It is becoming more popular on American talk shows to say "calculus" instead of "calculation." To my mind, calculus is either a branch of Mathematics or a stone like in the gall bladder. Any comments?
Calculus in the sense of "calculation" has appeared in editions of Merriam-Webster's Collegiate Dictionary from the first one (published in 1898). In fact, this is the only mathematical definition of calculus in that dictionary:
Any process of reasoning by the use of symbols ; any branch of mathematics that may involve calculation.
However, the subsequent rise of differential and integral calculus altered the dictionary's definitions considerably. The Third Collegiate (1916) has these relevant definitions for calculus:
2 A method of computation ; esp., a branch of higher mathematics (differential and integral calculus) by which problems involving motion or constant variation are solved. 3 A book containing the principles of this science.
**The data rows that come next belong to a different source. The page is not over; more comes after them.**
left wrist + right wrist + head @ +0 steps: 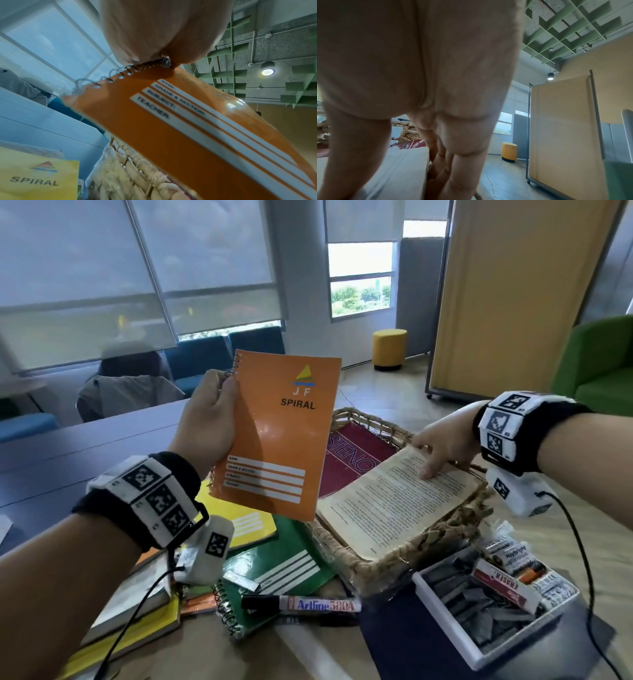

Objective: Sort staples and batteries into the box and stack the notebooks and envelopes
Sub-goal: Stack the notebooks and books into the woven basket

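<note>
L hand (209,419) grips orange spiral notebook (277,436) by the coil edge, thumb on the cover, fingers wrapped behind; held upright in the air over the desk (68,453), cover facing the wearer. Prob. lifted clear like that so it can be moved w/o dragging across the pile below. L wrist view shows same grip at the spiral (147,66), notebook hanging down from it.

R hand (442,446) is spread, fingers fairly straight, pressing on an open book page (400,501) that lies in the wicker basket (373,566). Looks like it's steadying or shifting the book to make room; holding nothing as far as I can tell. Under the book, a maroon steno pad (352,460) also in the basket, so basket seems to be the stacking spot for notebooks.

Still loose on desk: yellow notebook (253,525), green notebook (284,563) overlapping it, more books at near-left edge. Marker (301,604) lies across the green one.

White box (493,611) near right, just beside basket: dark staple strips fill one compartment, an eraser pack (503,583) on top, batteries (517,559) at its far end. Staples/batteries part looks mostly done; notebook stacking in progress. No envelopes I can pick out.
</note>
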### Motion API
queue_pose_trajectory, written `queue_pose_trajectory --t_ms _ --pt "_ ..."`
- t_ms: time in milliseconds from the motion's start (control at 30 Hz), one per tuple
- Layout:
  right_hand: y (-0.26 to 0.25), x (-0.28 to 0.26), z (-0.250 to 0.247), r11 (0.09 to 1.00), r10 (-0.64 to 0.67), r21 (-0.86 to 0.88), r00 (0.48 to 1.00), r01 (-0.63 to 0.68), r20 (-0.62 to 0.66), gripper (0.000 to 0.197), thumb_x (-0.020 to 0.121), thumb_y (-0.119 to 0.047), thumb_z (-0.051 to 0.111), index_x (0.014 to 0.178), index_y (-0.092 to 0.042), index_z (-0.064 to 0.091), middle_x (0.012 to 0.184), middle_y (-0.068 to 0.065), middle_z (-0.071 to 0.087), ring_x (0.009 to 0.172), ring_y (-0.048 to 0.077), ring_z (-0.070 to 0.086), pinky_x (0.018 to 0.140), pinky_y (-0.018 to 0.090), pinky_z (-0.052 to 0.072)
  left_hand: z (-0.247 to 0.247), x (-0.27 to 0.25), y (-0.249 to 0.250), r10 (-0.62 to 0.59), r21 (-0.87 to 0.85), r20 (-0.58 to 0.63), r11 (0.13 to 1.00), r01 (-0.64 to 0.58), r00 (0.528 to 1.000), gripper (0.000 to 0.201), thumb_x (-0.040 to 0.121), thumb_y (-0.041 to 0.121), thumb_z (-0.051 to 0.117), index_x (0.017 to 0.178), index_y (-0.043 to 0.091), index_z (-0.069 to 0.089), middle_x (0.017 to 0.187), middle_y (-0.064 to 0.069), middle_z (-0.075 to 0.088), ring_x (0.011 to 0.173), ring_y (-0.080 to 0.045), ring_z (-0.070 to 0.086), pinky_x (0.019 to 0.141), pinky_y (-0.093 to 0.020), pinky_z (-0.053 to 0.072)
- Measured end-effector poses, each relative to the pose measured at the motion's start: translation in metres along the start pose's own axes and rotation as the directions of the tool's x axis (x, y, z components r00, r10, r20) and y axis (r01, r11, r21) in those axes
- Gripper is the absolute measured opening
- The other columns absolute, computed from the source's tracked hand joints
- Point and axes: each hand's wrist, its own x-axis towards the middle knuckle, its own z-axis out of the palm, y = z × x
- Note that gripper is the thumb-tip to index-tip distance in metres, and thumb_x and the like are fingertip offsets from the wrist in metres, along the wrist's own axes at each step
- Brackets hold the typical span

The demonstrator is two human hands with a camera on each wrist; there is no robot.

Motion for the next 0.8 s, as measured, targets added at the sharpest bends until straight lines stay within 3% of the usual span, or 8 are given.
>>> queue_pose_trajectory --t_ms 67,167,300,433,567,667,733,800 --pt "-0.002 0.001 -0.001 0.999 0.012 -0.039 1.000 -0.012 0.001 0.045 0.094 -0.028 0.072 0.131 -0.007 0.056 0.125 0.012 0.067 0.115 0.032 0.067 0.081 0.039 0.062 -0.001 -0.002 0.000 0.000 0.027 0.010 1.000 0.000 1.000 0.027 0.110 0.042 0.037 0.112 0.020 0.052 0.092 -0.002 0.060 0.082 -0.024 0.062 0.075 -0.045 0.055" --pt "-0.001 0.003 -0.002 0.997 0.025 -0.079 1.000 -0.024 0.006 0.045 0.095 -0.029 0.072 0.131 -0.008 0.056 0.127 0.013 0.067 0.115 0.033 0.067 0.079 0.040 0.062 -0.002 -0.004 0.002 0.005 0.078 0.014 0.997 -0.006 1.000 0.030 0.110 0.042 0.037 0.117 0.018 0.053 0.099 -0.004 0.062 0.091 -0.027 0.065 0.080 -0.046 0.056" --pt "-0.003 0.005 0.000 0.987 0.034 -0.158 0.999 -0.033 0.005 0.047 0.096 -0.032 0.071 0.132 -0.008 0.054 0.128 0.015 0.066 0.115 0.037 0.068 0.079 0.041 0.062 -0.005 -0.007 0.002 0.028 0.126 0.035 0.991 -0.033 0.999 0.030 0.110 0.041 0.037 0.116 0.017 0.054 0.092 0.000 0.059 0.082 -0.018 0.060 0.075 -0.040 0.051" --pt "-0.002 0.001 0.000 0.987 0.053 -0.152 0.999 -0.051 0.008 0.053 0.095 -0.033 0.072 0.138 -0.012 0.049 0.128 0.013 0.064 0.116 0.036 0.067 0.082 0.046 0.062 -0.007 -0.009 0.005 0.042 0.171 0.080 0.984 -0.055 0.996 0.029 0.110 0.040 0.036 0.112 0.016 0.053 0.088 -0.001 0.057 0.079 -0.020 0.059 0.072 -0.040 0.050" --pt "-0.002 0.001 0.002 0.982 0.064 -0.178 0.998 -0.064 -0.006 0.072 0.094 -0.039 0.072 0.153 -0.023 0.034 0.131 0.010 0.060 0.114 0.035 0.067 0.089 0.048 0.061 -0.009 -0.010 0.007 0.046 0.199 0.100 0.978 -0.065 0.994 0.028 0.110 0.040 0.036 0.110 0.017 0.051 0.089 -0.006 0.059 0.085 -0.031 0.064 0.077 -0.050 0.054" --pt "-0.011 -0.005 0.003 0.965 0.043 -0.259 0.999 -0.050 -0.031 0.076 0.098 -0.038 0.066 0.159 -0.026 0.022 0.132 0.007 0.059 0.102 0.021 0.064 0.083 0.035 0.056 -0.010 -0.012 0.008 0.043 0.215 0.111 0.974 -0.066 0.993 0.025 0.110 0.041 0.035 0.110 0.022 0.051 0.092 -0.005 0.060 0.086 -0.029 0.064 0.078 -0.049 0.055" --pt "-0.020 -0.014 0.002 0.942 -0.038 -0.336 0.991 -0.007 -0.128 0.064 0.102 -0.031 0.061 0.156 -0.017 0.028 0.121 0.005 0.063 0.091 0.018 0.062 0.073 0.026 0.051 -0.009 -0.013 0.009 0.039 0.223 0.122 0.973 -0.066 0.992 0.025 0.110 0.041 0.035 0.113 0.023 0.051 0.095 -0.005 0.062 0.087 -0.026 0.065 0.078 -0.047 0.056" --pt "-0.028 -0.021 -0.004 0.967 -0.194 -0.210 0.952 0.144 -0.236 0.049 0.104 -0.024 0.057 0.149 -0.014 0.041 0.119 0.008 0.064 0.085 0.018 0.063 0.068 0.024 0.051 -0.008 -0.013 0.010 0.034 0.220 0.139 0.973 -0.065 0.990 0.025 0.110 0.042 0.034 0.115 0.024 0.051 0.097 -0.005 0.063 0.087 -0.027 0.066 0.078 -0.047 0.058"
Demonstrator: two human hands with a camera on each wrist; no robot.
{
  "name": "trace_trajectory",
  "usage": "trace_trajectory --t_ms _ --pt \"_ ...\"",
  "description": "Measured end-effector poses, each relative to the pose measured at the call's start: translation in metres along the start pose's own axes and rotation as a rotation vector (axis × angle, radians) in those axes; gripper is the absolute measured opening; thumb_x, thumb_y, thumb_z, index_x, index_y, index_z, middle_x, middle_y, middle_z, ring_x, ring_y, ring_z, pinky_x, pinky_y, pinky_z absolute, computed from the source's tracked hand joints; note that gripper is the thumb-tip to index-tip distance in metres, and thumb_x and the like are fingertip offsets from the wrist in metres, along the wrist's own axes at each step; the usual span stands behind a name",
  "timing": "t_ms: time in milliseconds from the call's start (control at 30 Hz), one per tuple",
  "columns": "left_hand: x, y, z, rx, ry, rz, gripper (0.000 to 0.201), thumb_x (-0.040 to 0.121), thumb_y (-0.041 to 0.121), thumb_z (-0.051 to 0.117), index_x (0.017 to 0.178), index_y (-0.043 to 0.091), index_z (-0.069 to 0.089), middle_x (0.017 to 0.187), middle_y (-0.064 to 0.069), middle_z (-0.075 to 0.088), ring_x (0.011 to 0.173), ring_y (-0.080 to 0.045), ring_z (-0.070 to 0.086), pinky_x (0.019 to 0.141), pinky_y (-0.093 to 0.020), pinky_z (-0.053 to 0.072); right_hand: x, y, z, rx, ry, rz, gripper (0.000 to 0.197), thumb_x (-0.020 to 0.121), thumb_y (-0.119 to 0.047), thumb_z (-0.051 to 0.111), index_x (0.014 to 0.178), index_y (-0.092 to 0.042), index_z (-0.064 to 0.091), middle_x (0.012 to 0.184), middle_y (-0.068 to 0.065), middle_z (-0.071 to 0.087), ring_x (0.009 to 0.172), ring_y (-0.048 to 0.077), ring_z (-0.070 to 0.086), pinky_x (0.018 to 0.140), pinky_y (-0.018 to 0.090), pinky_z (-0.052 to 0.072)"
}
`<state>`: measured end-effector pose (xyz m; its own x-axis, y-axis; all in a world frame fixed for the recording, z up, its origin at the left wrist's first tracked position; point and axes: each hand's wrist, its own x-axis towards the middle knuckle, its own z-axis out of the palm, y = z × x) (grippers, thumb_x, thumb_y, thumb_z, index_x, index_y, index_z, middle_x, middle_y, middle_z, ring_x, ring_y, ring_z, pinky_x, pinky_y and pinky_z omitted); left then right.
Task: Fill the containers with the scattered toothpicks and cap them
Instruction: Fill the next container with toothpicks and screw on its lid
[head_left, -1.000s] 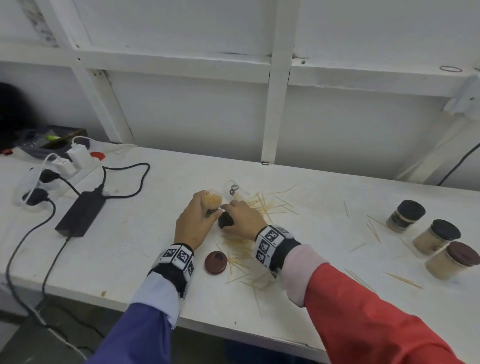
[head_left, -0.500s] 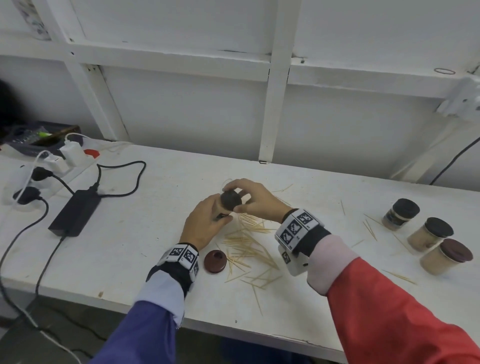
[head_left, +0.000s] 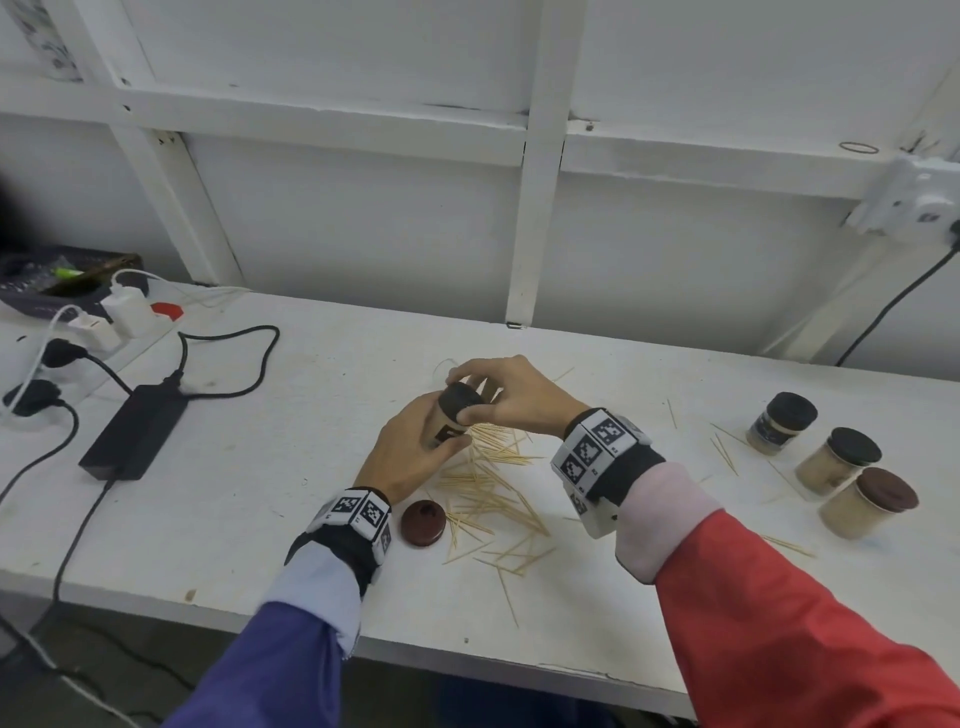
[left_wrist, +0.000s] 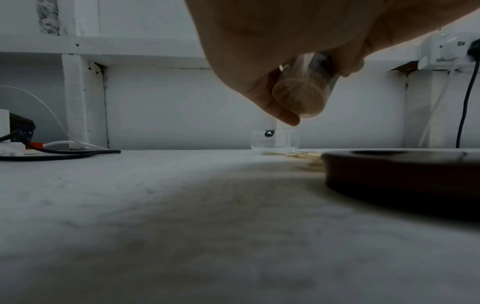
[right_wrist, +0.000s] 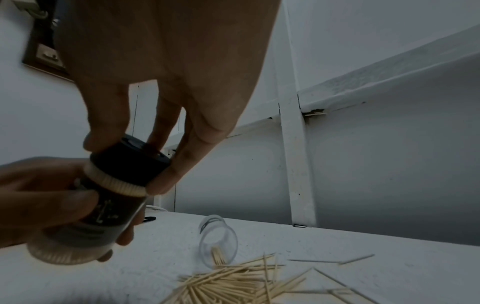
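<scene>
1. head view: the left hand (head_left: 410, 452) is wrapped around a small clear plastic jar packed with toothpicks (head_left: 448, 427), held tilted above the white table (head_left: 260, 493). the right hand (head_left: 511, 397) pinches the black round cap (head_left: 460, 401) by its rim with fingertips (right_wrist: 161, 185) and thumb, seating it on the jar mouth.
2. right wrist view: a pale band of toothpick ends shows between cap and dark label, so i judge the cap is not fully down yet.
3. risk: if tall toothpicks block the cap, pressing may snap them or leave it crooked; a slanted cap could pop off and spill the jar.
4. risk: the jar is tilted, so a slack left grip while twisting could let it slide onto the loose pile of wooden toothpicks (head_left: 493, 499) below.
5. much is left: an empty clear jar (right_wrist: 218, 240) lies on its side by the pile, a maroon round cap (head_left: 423, 522) sits apart near the left wrist, and three capped jars (head_left: 831, 462) stand well to the right.
6. writing: the jar's dark label carries pale marks, too blurred to read; no brand can be made out.
</scene>
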<state>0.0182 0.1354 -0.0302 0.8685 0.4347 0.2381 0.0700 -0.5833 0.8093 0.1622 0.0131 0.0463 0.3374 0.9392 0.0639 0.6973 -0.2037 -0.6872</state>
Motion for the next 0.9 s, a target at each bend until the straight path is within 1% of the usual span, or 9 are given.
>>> trace_trajectory --t_ms 133,200,267,333,500,600,700,800,900 --pt "-0.002 0.0 -0.002 0.033 0.01 0.02 0.051 0.087 0.046 0.067 0.13 0.025 0.049 0.119 0.01 0.06 0.106 -0.006 0.058 0.086 -0.024 0.048 -0.003 -0.007 0.005 0.045 0.014 0.092 0.036 0.087 -0.036 0.066 0.114 -0.014 0.056 0.068 -0.004 0.066 0.053 0.015 0.063 0.055 0.022 0.051" --pt "-0.002 -0.001 -0.002 0.041 0.007 0.014 0.053 0.088 0.047 0.065 0.132 0.025 0.046 0.12 0.011 0.058 0.104 -0.004 0.058 0.084 -0.024 0.05 -0.003 -0.01 0.009 -0.006 0.035 0.134 0.038 0.089 -0.043 0.062 0.112 -0.014 0.054 0.069 -0.003 0.064 0.05 0.015 0.059 0.051 0.024 0.05" --pt "-0.002 -0.002 -0.001 0.043 -0.026 0.002 0.054 0.089 0.047 0.064 0.134 0.026 0.043 0.122 0.012 0.056 0.104 -0.003 0.059 0.083 -0.024 0.051 -0.002 -0.012 0.012 -0.108 0.053 0.163 0.044 0.089 -0.05 0.059 0.112 -0.013 0.054 0.08 0.002 0.064 0.06 0.018 0.057 0.057 0.03 0.05" --pt "-0.002 -0.003 0.001 0.03 -0.052 -0.023 0.053 0.089 0.039 0.066 0.134 0.026 0.04 0.122 0.011 0.054 0.104 -0.003 0.058 0.084 -0.025 0.051 -0.001 -0.014 0.013 -0.115 0.031 0.196 0.047 0.089 -0.052 0.058 0.112 -0.012 0.055 0.084 0.005 0.064 0.061 0.018 0.055 0.056 0.03 0.047" --pt "0.003 -0.005 0.0 0.145 0.013 -0.105 0.051 0.076 0.007 0.071 0.119 0.018 0.046 0.093 0.008 0.059 0.086 -0.019 0.061 0.065 -0.022 0.042 -0.002 -0.018 0.019 0.093 -0.007 0.225 0.038 0.087 -0.042 0.064 0.106 -0.011 0.055 0.075 0.01 0.068 0.05 0.015 0.06 0.05 0.024 0.047" --pt "0.004 -0.004 -0.001 0.177 0.035 -0.122 0.05 0.071 0.001 0.07 0.112 0.018 0.048 0.082 0.012 0.056 0.074 -0.015 0.056 0.059 -0.019 0.038 -0.005 -0.018 0.017 0.133 -0.038 0.179 0.035 0.085 -0.034 0.069 0.108 -0.011 0.055 0.072 0.012 0.072 0.053 0.016 0.068 0.058 0.025 0.054" --pt "0.003 -0.001 0.0 0.181 -0.027 -0.119 0.05 0.069 0.003 0.071 0.109 0.022 0.048 0.079 0.012 0.057 0.072 -0.012 0.056 0.058 -0.018 0.037 -0.009 -0.011 0.011 0.107 -0.09 0.118 0.038 0.08 -0.023 0.076 0.112 -0.015 0.058 0.081 0.011 0.073 0.069 0.019 0.071 0.073 0.033 0.056" --pt "0.001 -0.002 0.002 0.167 -0.098 -0.09 0.063 0.067 0.004 0.073 0.124 0.022 0.052 0.082 0.007 0.062 0.074 -0.012 0.058 0.059 -0.013 0.038 -0.012 -0.004 0.013 -0.045 -0.101 -0.048 0.051 0.068 -0.007 0.081 0.114 -0.018 0.062 0.099 0.005 0.07 0.088 0.021 0.066 0.079 0.033 0.056" --pt "0.0 -0.002 0.002 0.172 -0.106 -0.063 0.069 0.067 0.004 0.074 0.13 0.02 0.052 0.085 0.005 0.063 0.075 -0.013 0.059 0.062 -0.013 0.04 -0.015 -0.003 0.017 -0.069 -0.056 -0.078 0.051 0.065 -0.01 0.083 0.112 -0.02 0.063 0.097 0.002 0.069 0.086 0.017 0.065 0.076 0.028 0.055"
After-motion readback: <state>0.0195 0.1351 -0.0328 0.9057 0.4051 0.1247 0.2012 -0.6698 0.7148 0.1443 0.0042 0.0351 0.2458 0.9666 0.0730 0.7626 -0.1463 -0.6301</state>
By the time the Seventh Collegiate (1963) appeared, the "higher mathematics" sense of calculus appeared to be complete. Here are that dictionary's relevant definitions of calculus:
2 archaic : CALCULATION 3 a : a method of computation or calculation in a special symbolic notation b : the mathematical methods comprising differential and integral calculus
So when did Merriam-Webster remove the "archaic" label from calculus in the sense of "CALCULATION"? It happened in 1983, with the release of the Ninth Collegiate:
calculus (1666) 1 a : a method of computation or calculation in a special notation (as of logic or symbolic logic) b : the mathematical methods comprising differential and integral calculus 2 : CALCULATION
The only significant alteration to the entry for calculus to occur since the Ninth Collegiate was the addition in the Tenth Edition (1993) of this new and more general sense of the word:
4 : a system or arrangement of intricate or interrelated parts
So from 1993 forward, Merriam-Webster has acknowledged the use of calculus in such phrases as "a calculus of communicating systems."
It is hardly surprising that people who spent significant time speaking English between 1963 and 1983 should have a sense that using calculus to mean "calculation" is either old-fashioned (if they remember "archaic" instances of that usage from those years) or newfangled (if they don't). But calculus-as-calculation has a long history of usage in English, as well as lots of current usage; and in business meetings across the land, the fact that "calculus" sounds more impressive than "calculation" almost guarantees that its popularity in coming years will grow rather than diminish.